If a line of the data below holds the string "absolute", copy it.

(Supplied material)

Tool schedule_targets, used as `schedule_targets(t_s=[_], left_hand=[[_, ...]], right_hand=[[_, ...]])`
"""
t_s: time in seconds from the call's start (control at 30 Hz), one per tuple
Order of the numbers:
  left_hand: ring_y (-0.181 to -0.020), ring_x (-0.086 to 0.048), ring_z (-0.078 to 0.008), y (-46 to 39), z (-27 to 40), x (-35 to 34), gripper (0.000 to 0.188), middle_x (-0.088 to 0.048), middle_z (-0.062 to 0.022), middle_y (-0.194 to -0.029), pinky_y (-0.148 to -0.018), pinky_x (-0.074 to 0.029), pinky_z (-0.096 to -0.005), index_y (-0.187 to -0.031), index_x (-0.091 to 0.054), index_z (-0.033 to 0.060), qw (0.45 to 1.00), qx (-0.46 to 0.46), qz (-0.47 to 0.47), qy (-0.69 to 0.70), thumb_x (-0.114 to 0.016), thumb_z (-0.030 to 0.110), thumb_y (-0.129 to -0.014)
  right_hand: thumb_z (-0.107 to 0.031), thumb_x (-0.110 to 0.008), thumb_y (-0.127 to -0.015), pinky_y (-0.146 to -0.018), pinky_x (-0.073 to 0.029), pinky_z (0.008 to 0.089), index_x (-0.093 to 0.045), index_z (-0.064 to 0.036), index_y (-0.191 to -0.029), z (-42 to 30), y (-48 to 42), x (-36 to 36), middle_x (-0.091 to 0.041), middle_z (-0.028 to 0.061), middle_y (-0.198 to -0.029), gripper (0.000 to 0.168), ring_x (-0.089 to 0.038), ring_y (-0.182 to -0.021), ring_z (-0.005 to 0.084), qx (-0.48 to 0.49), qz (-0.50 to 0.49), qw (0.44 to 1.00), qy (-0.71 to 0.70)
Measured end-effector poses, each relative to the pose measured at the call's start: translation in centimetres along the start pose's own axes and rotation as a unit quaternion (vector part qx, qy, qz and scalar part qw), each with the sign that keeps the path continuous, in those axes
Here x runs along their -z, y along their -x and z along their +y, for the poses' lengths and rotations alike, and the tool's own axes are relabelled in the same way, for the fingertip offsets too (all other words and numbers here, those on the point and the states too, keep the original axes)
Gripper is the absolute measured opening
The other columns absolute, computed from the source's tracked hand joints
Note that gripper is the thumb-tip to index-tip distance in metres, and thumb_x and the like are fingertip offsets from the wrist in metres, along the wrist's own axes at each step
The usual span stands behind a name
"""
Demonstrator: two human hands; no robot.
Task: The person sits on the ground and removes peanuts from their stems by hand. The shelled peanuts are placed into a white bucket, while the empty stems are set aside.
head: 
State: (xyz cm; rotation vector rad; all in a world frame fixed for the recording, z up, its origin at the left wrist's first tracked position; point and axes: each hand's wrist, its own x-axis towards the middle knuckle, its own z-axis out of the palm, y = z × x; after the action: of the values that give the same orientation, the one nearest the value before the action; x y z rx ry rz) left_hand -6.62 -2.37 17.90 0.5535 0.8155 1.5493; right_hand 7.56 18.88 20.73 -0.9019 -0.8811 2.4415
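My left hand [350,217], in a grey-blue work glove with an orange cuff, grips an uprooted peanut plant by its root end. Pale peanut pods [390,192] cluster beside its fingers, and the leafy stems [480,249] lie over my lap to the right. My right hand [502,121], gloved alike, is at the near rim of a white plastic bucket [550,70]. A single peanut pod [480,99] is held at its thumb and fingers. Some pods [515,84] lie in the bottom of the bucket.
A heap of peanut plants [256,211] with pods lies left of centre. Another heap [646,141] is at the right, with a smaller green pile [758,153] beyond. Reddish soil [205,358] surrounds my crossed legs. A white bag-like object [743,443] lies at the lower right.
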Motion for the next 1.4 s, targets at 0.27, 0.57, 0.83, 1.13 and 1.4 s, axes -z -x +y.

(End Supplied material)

__Solved exercise__
Gripper is the absolute measured opening
The other columns absolute, computed from the source's tracked hand joints

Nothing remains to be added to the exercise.